RSS Feed for this Blog

Wednesday, October 05, 2005

For NYRA, Cash Is King

- The word “embattled” is defined as beset with attackers or controversy or conflict. Or, in other words, NYRA. Things were looking up in late August when the association escaped federal prosecution and received praise from their federal monitor for the reforms they implemented and the unprecedented steps taken against illegal medication. But since then, they announced sizeable financial losses for the last two years and saw two employees indicted and several jockeys implicated in the Weightgate affair (for which they have been criticized for their own role in allowing the supposed infractions to continue during the investigation). With yesterday’s revelations that they are quickly running out of cash, NYRA and their, yes, embattled CEO Charles Hayward have reached the crossroads.

The most frustrating thing to NYRA officials must be that relief – in a big way - is most definitely on the way in the form of the racino money that is expected to start fattening the coffers when slots come to the Big A. You're talking about 4,500 machines expected to take an average of $400 a day; you do the math. That, however, won’t be until the 2006 fall meeting, and when Hayward was asked ‘What's your life expectancy today?' by a member of the newly created NYRA oversight board, he replied, ominously: “The third week in November.”

On Saturday, NYRA took in $780,000 in gross revenue at Belmont Park but paid out $4 million in purses for the Jockey Club Gold Cup.

'Our contributions from wagering don't cover expenses,' he said.

He also outlined other strategies the firm needs to stay solvent, including a rewards program for race fans and account wagering, which allows people to place bets from home on their computers. Both practices are prohibited in New York but are allowed in neighboring states such as New Jersey.
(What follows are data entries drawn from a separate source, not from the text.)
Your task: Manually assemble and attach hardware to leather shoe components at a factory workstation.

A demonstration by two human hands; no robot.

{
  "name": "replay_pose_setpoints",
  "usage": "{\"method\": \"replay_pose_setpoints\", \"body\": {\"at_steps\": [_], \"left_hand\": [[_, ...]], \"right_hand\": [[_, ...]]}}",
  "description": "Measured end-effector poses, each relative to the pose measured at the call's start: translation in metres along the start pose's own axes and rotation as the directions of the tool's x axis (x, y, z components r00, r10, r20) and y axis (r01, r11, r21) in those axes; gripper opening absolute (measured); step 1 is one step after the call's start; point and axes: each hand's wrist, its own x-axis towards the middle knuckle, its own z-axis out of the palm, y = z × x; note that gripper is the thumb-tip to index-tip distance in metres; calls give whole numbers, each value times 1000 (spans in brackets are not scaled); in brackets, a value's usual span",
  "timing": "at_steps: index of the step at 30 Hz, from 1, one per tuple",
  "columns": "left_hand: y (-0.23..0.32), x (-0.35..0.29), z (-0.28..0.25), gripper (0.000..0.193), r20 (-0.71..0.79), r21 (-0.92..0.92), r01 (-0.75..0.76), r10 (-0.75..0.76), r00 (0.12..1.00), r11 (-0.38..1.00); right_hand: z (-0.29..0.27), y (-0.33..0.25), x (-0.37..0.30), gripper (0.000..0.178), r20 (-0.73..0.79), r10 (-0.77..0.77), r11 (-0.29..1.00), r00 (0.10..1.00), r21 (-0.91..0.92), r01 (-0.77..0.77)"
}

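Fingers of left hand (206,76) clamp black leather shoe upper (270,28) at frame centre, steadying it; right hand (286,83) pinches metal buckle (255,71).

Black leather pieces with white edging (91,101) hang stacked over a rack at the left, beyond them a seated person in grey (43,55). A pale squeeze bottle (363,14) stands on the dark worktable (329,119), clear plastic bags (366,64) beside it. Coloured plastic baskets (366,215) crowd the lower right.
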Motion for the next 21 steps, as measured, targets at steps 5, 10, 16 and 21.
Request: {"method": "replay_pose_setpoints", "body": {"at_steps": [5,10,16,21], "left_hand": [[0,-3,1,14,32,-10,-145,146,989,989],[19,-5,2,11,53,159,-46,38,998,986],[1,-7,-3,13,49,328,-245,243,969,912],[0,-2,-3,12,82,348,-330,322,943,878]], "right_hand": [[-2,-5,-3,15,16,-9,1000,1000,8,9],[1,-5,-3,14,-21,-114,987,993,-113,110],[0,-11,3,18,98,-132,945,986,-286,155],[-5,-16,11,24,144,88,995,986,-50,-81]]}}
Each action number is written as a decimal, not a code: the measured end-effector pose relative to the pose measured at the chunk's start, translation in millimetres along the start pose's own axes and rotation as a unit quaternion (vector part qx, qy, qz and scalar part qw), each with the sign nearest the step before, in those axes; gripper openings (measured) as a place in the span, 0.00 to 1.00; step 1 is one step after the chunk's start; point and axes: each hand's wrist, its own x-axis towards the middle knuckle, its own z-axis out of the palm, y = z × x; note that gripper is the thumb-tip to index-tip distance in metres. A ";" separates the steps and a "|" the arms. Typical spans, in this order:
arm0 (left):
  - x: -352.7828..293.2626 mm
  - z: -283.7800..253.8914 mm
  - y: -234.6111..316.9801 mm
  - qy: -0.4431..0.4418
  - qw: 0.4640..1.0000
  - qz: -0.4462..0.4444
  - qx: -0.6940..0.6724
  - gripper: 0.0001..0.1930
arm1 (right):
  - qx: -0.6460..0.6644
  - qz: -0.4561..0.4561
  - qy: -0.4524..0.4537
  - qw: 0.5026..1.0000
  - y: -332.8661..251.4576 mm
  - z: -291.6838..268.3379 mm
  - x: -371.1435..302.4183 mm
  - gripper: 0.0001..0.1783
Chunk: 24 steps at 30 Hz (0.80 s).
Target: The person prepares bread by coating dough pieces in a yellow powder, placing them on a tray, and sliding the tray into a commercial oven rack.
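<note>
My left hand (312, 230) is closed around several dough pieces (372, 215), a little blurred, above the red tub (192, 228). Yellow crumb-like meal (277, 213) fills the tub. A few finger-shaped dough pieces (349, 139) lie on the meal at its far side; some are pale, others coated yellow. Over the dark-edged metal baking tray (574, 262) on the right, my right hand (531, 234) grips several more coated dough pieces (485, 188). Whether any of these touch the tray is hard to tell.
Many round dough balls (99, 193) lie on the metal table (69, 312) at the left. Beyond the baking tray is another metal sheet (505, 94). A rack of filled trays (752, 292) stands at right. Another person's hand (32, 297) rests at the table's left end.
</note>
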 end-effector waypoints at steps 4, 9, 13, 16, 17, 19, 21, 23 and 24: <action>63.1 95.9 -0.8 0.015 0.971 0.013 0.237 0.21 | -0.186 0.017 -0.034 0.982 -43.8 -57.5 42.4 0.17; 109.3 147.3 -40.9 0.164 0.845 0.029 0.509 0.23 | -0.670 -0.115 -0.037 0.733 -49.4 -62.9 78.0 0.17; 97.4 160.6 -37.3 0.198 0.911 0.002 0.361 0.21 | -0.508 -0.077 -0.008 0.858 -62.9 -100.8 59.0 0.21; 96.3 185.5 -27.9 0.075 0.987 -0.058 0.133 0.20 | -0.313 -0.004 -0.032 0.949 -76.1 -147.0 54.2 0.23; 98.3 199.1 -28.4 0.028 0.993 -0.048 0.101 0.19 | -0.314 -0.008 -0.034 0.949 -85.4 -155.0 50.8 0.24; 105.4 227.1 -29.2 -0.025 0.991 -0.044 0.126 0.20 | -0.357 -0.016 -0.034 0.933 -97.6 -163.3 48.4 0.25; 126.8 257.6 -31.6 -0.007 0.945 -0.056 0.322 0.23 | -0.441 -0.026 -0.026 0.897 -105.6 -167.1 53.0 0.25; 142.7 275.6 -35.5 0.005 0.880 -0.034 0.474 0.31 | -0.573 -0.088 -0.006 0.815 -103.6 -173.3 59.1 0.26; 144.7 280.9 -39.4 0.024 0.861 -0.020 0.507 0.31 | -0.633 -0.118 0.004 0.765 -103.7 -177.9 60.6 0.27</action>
'Money isn't leaking out of New York,' Hayward said. 'It's pouring out of New York in terms of account wagering.' [The Saratogian]
A rebate program could allow NYRA to recoup some of the $10 million it’s lost since cutting off off-shore rebate shops earlier this year.

The association is trying to plug the gap by selling some parcels of land they claim to own near Aqueduct, but that strikes at the heart of the question of who actually owns the land that the tracks sit on, an issue that will become more and more contentious when and if the franchise is awarded to someone else. NYRA’s VP Bill Nader points out that NYRA has paid $450 million in taxes on [the Aqueduct parcels] since the agency was founded in 1955 - and $17.3 million this year. [NY Daily News]
However, the NYRA oversight board's chairwoman, Carole Stone, who listened to a pitch from Kehoe and Chief Executive Office Charles Hayward during her board's meeting Tuesday, said racing law requires approval of the deals by her board, the Racing & Wagering Board and the Legislature.

"The law required NYRA to get certain approvals if they are going to sell real property or other equipment and facilities," she said. "There is nothing they provided me to change that view." [Albany Times-Union]
NYRA is also looking to cut some employee benefits, and sell some equine artwork that could raise around $2 million. At least they don’t sound desperate or anything.

- Lava Man is out of the BC Classic after finishing 45 lengths behind Borrego in the Gold Cup. Trainer Doug O’Neill said "He bled a 3 out of 5.” [DRF] Afleet Alex is a big maybe; he’ll work at Belmont on Friday, and Tim Ritchey will look for a race next weekend.
Two possibilities are the $200,000 Perryville Stakes at Keeneland for 3-year-olds at seven furlongs or the $100,000 Vincent A. Moscarelli Handicap at Delaware Park for 3-year-olds & up at six furlongs on Oct. 15. [Albany Times-Union]
This anecdote reported in the Washington Post about an incident at this week’s Midlantic Eastern Fall Yearlings sale in Timonium sums up the mood in Maryland these days.
The auctioneer looked reluctant to hammer down his gavel on a flashy filly….but buyers had their hands down and no further prodding could raise a bid despite the apparent quality of the horse.

"That's why Maryland needs slots," the auctioneer grumbled dryly into his microphone as the filly was led away.

1 Comment:

Anonymous said...

Am trying this route as you suggested- perhaps NYRA's charter and loan agreements allow it to sell "non-operating properties", e.g., the 80 or so small parcels near Aqueduct which are not used in daily operations. "Operating properties", on the other hand, i.e., those used in the ordinary course of business such as the 3 tracks and their support facilities, probably can't be sold without regulatory blessings. How about some comment from the legal beagles reading your blog?